▸ **YOUR INSTRUCTIONS**: Copy the listing exactly; drop the pictures.

:: GIVEN MATERIAL ::

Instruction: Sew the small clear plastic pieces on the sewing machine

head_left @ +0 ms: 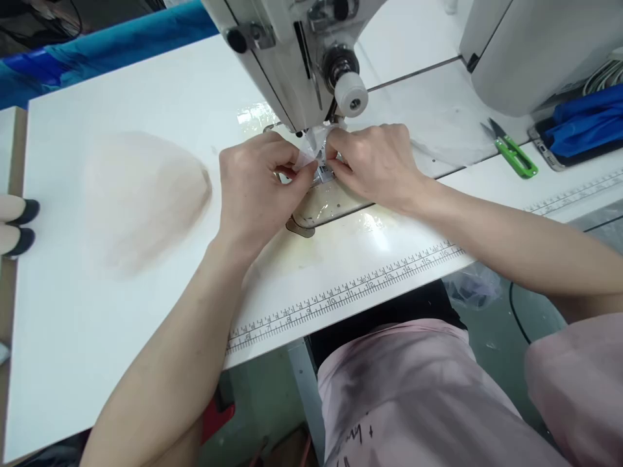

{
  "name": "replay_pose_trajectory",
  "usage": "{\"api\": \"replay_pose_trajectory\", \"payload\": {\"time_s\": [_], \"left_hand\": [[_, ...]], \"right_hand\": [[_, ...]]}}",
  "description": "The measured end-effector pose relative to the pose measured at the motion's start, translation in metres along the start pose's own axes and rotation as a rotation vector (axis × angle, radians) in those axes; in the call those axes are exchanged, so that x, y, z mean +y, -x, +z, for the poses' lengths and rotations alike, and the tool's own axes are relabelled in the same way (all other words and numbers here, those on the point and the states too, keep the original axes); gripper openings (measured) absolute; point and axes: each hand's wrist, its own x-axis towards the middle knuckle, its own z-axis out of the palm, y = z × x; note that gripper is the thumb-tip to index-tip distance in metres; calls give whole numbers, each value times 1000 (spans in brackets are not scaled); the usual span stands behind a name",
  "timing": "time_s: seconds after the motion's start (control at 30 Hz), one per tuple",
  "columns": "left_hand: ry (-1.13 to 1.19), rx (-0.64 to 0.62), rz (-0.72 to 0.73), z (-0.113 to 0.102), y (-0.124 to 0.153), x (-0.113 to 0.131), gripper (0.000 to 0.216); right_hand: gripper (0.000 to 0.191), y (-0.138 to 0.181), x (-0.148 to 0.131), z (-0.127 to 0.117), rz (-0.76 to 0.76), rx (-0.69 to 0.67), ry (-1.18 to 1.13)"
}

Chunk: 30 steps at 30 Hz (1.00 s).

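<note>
At the needle area of a white sewing machine [296,45], both hands pinch a small piece of thin, translucent white fabric [318,137]. My left hand [257,185] grips it from the left, thumb and forefinger pressed together. From the right, my right hand [382,162] holds it with bent fingers close to the presser foot. The metal needle plate [328,204] lies under the hands. The needle tip and part of the fabric are hidden by my fingers and the machine head.
On the left of the white table [160,337] lies a pale beige, sheer-looking rounded piece [150,201]. Green-handled thread snips [516,155] and a phone [548,152] under blue cloth [586,123] sit at right. A printed ruler [341,298] runs along the front edge.
</note>
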Motion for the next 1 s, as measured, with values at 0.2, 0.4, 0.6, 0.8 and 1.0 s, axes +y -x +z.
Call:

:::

▸ **RESULT OF THE EXERCISE**:
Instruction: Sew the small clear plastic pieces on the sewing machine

head_left @ +0 ms: 

{
  "name": "replay_pose_trajectory",
  "usage": "{\"api\": \"replay_pose_trajectory\", \"payload\": {\"time_s\": [_], \"left_hand\": [[_, ...]], \"right_hand\": [[_, ...]]}}",
  "description": "The measured end-effector pose relative to the pose measured at the motion's start, translation in metres along the start pose's own axes and rotation as a rotation vector (axis × angle, radians) in those axes; in the call those axes are exchanged, so that x, y, z mean +y, -x, +z, for the poses' lengths and rotations alike, and the tool's own axes are relabelled in the same way (all other words and numbers here, those on the point and the states too, keep the original axes); gripper openings (measured) absolute; point and axes: each hand's wrist, its own x-axis towards the middle knuckle, its own z-axis out of the palm, y = z × x; note that gripper is the thumb-tip to index-tip distance in metres; calls give whole numbers, each value times 1000 (spans in brackets are not scaled); the usual span stands behind a name",
  "timing": "time_s: seconds after the motion's start (control at 30 Hz), one per tuple",
  "columns": "left_hand: ry (-1.13 to 1.19), rx (-0.64 to 0.62), rz (-0.72 to 0.73), z (-0.113 to 0.102), y (-0.124 to 0.153), x (-0.113 to 0.131), gripper (0.000 to 0.216); right_hand: gripper (0.000 to 0.191), y (-0.138 to 0.181), x (-0.148 to 0.131), z (-0.127 to 0.117), rz (-0.76 to 0.76), rx (-0.69 to 0.67), ry (-1.18 to 1.13)"
}

Chunk: 30 steps at 30 Hz (1.00 s).

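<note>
At the needle area of a white sewing machine [296,45], both hands pinch a small piece of thin, translucent white fabric [318,137]. My left hand [257,185] grips it from the left, thumb and forefinger pressed together. From the right, my right hand [382,162] holds it with bent fingers close to the presser foot. The metal needle plate [328,204] lies under the hands. The needle tip and part of the fabric are hidden by my fingers and the machine head.
On the left of the white table [160,337] lies a pale beige, sheer-looking rounded piece [150,201]. Green-handled thread snips [516,155] and a phone [548,152] under blue cloth [586,123] sit at right. A printed ruler [341,298] runs along the front edge.
</note>
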Motion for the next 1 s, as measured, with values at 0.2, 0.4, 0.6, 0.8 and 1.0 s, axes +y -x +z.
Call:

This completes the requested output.